Honoring Parental Agreements Between Divorced or Never-Married Parents
A recent article in The New York Times argues that divorced and never-married parents have, in a sense, lost their right to choose how they want to parent. A 1936 New York State Court of Appeals opinion gives "[t]he vast majority of matters concerning the upbringing of children . . . to the conscience, patience, and self-restraint of [the parents]." But, as Robert Emery highlights, divorced or never-married parents do not get the same discretion from the legal system. In fact, "[j]udges routinely decide where the children of divorced parents will attend school, worship and receive medical care."
Why the difference in treatment between married parents and those who are divorcing or separating? Emery notes that "the law assumes that divorced parents' interests in their children, unlike the interests of married parents, are not aligned." This leads to circumstances where judges are deciding issues pertaining to children, even if the parents have come to a prior agreement on those issues. It also leads to instances in which parents advocate for parenting arrangements that may not be in the best interests of the child at the time, simply to preserve a later claim for parenting time.

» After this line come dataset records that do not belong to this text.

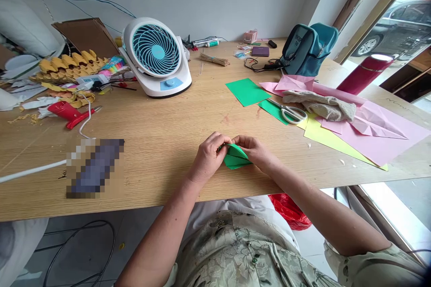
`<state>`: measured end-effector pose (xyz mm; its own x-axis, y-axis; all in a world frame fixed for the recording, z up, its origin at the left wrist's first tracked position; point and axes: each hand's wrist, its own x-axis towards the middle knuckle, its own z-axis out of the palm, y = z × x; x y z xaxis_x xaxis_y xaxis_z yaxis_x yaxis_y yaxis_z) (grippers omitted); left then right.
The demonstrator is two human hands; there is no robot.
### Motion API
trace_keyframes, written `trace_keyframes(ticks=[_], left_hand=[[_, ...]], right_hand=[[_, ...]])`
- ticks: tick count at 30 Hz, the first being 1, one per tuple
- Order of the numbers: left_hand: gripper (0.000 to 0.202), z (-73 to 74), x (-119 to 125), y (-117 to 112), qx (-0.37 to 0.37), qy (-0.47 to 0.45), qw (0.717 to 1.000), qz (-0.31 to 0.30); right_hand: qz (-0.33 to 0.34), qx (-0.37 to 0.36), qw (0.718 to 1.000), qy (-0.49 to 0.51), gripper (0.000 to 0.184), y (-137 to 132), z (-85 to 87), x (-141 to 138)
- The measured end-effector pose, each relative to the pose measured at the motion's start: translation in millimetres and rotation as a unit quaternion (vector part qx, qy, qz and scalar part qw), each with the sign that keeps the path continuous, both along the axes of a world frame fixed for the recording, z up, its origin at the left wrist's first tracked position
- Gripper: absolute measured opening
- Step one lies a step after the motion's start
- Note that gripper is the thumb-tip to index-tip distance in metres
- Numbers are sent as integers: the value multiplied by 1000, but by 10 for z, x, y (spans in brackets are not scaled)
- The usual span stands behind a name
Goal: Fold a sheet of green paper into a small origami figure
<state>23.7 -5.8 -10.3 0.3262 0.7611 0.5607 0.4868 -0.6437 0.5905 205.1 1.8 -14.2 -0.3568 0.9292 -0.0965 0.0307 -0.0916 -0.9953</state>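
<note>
A folded piece of green paper (235, 158) lies on the wooden table (161, 134) near its front edge. My left hand (209, 154) pinches its left side with curled fingers. My right hand (256, 150) presses and grips its right upper edge, fingers closed on the fold. Both hands meet over the paper, which shows as a small pointed shape between them.
A flat green sheet (247, 91), scissors (289, 112), a grey cloth (323, 105), pink paper (373, 128) and yellow paper (328, 136) lie to the right. A white fan (155, 56) stands behind. A teal bag (305, 49), a red bottle (365, 74), a red glue gun (69, 112) and a white cable (30, 171) are also there.
</note>
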Motion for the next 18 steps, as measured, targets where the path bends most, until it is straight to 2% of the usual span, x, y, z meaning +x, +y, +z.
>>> trace_keyframes(ticks=[4,7,10,12,15,18], left_hand=[[26,-14,-2,-1,-16,-9,1000,-4],[24,-37,7,21,-25,-18,1000,-6],[20,-38,31,55,-28,-26,999,-10],[21,-8,57,44,-29,-38,999,-14],[19,67,116,-93,-12,-41,999,7],[22,84,196,-344,18,67,996,56]], right_hand=[[8,32,999,-33,50,5,-55,-16],[-5,80,993,-84,36,-40,-56,-28],[-31,134,977,-161,17,-127,-13,8],[-51,161,963,-211,18,-191,13,67],[-78,179,942,-273,24,-281,18,179],[-91,189,924,-319,20,-367,-7,269]])
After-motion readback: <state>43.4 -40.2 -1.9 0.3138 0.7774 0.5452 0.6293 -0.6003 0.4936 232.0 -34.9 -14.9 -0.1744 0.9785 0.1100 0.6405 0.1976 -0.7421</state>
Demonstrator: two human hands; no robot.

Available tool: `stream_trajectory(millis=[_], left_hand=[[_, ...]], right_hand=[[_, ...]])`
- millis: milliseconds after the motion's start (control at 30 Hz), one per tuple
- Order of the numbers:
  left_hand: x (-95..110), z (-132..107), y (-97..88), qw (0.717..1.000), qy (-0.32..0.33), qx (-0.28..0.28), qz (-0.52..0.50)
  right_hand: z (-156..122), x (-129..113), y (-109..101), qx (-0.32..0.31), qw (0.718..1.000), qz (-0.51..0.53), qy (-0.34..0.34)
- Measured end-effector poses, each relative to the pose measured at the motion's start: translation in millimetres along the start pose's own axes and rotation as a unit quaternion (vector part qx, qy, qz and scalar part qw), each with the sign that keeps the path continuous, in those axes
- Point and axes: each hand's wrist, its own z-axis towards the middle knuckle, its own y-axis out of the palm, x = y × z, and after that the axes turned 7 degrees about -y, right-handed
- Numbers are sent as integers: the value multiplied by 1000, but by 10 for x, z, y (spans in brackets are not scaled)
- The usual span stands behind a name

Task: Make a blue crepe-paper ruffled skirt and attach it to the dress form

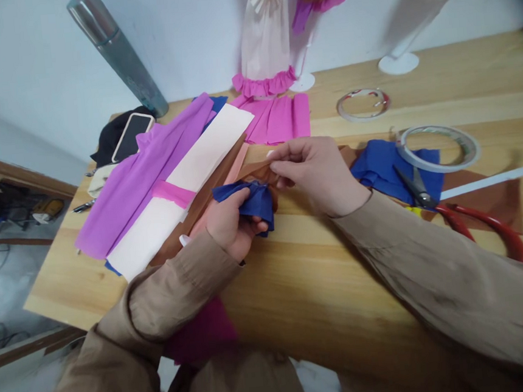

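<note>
Gathered blue crepe paper [258,203] is pinched in my left hand [231,226], with the thumb on top and its ruffled edges spreading past the fingers. Just to the right, my right hand [316,170] has thumb and forefinger closed together. A tiny white bit shows at those fingertips, too small to name. Brown crepe paper [252,171] lies behind and under both hands. To the right of my right hand, a folded blue piece of crepe paper [373,165] rests on the table.
Red-handled scissors [483,219] and a tape roll [468,150] lie at right, with a smaller roll [350,115] behind. Purple crepe paper [136,182], white sheets [211,148] and a phone [132,137] are at left. A thermos [124,61] and decorated stands [399,63] line the wall.
</note>
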Motion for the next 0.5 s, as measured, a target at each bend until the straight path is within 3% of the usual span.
stream_trajectory(millis=[300, 500], left_hand=[[26, -16, 34, 999, -17, 27, -9], [47, -12, 39, 999, -8, -6, -31]], right_hand=[[-57, -71, 18, -36, 999, -4, -13], [-81, -61, 16, -78, 996, -20, -35]])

To help remedy this disparity in treatment, Emery suggests that "[s]tates should add parental agreement to the list [in best interests of the child standards], and make it the primary consideration." This could help give responsible separating or divorcing parents who can come to such agreements more say in the process. Emery also posits that by honoring parental agreements, courts would be encouraging collaborative, rather than adversarial, parenting relationships.